Trouxe dois guris ao mundo. Um Conselho Tutelar menos omisso já teria questionado meu pátrio poder durante jogos como este, contra o Zequinha. São hiatos de tempo em que a alma se desprende, deixando um corpo catatônico incapaz de cuidar de quem quer que seja. Mas meu ponto não é esse, até porque eles já estão grandinhos.
No começo daquela noite agora eterna, tão logo o Pitol agarrou o derradeiro chute dos caras, interrompendo uma apneia de cinco minutos que já ameaçava me matar, um tanto de afeto equivalente ao volume de água da Lagoa dos Patos passou a me inundar. Recebi mais demonstrações de carinho depois dos pênaltis do que nos dois dias mais importantes da minha vida, quando os meninos nasceram.
Talvez esteja aí a mágica que desafia a razão: o Brasil de Pelotas faz as pessoas lembrarem de mim. Não se trata de pouca coisa. Sou um sujeito meio nômade, já morei em tanta casa que nem me lembro mais e de cada uma delas me fui choroso, deixando para trás gente importante. O Xavante, cada vez que apronta uma, me devolve amigos espalhados na estrada.
É algo que ocorre com todos nós. Não somos numerosos, o amor pelo Xavante tangencia a matemática. Mas exercemos o sacerdócio com tanto fervor que a coisa passa a ser um traço preponderante da personalidade. É impossível conviver com um xavante sem ter a total dimensão desta condição crônica e severa de espírito e corpo.
Contingências geográficas hostis me impediram de estar domingo passado às voltas do carpete lá da Zona Norte, onde fui criado. Como um Cardoso nunca foge às lutas convocadas pelo Brasil, o de Pelotas, fomos representados pela minha irmã e uma prima. Houve, claro, transmissão em tempo real da farra. A cada novo vídeo que me chegava ao celular, identificava um rosto querido. As duas passaram a tarde distribuindo abraços em meu nome.

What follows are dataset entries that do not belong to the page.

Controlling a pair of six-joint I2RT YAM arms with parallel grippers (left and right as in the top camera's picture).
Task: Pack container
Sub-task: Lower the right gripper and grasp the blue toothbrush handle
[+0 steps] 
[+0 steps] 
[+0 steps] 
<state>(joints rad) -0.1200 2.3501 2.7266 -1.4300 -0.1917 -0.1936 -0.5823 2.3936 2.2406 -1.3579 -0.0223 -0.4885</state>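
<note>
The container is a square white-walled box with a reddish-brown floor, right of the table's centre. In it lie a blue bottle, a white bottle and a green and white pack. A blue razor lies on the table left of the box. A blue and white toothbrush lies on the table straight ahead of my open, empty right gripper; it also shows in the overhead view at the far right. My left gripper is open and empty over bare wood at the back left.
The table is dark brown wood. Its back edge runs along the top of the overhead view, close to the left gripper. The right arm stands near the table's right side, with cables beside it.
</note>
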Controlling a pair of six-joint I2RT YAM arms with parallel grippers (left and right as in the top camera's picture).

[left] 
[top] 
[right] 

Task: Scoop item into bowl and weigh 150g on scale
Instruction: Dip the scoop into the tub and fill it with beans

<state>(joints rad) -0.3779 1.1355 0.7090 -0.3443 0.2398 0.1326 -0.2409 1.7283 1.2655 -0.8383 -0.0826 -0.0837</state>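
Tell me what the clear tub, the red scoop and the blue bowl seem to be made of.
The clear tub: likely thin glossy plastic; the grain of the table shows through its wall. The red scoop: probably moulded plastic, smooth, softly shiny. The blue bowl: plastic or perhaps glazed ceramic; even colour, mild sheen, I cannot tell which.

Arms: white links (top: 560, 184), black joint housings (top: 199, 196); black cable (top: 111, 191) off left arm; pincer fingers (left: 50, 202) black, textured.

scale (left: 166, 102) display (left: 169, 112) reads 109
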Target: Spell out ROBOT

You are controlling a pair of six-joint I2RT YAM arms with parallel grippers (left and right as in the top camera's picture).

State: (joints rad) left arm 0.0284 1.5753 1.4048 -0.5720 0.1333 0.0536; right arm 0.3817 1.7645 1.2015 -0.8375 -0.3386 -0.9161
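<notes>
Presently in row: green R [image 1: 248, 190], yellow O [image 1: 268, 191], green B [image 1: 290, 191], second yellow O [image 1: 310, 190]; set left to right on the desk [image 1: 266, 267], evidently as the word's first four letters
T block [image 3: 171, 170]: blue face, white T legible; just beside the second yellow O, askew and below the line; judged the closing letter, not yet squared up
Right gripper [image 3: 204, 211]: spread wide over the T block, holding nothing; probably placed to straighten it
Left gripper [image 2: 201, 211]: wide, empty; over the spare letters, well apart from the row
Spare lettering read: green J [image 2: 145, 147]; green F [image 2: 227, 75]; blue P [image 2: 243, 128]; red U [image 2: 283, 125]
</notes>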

Noites assim confirmam a tese de que o desejo de ser campeão, vindo de um xavante, é a expressão máxima da ganância. Quem vem do lado de lá não é dado a singelezas ingênuas como as nossas. Costuma querer acabar o planeta. A peleia vai ser renhida, não me iludo. Mas, tendo em vista a procedência do adversário, por que não cometer um pecado capital pela primeira vez?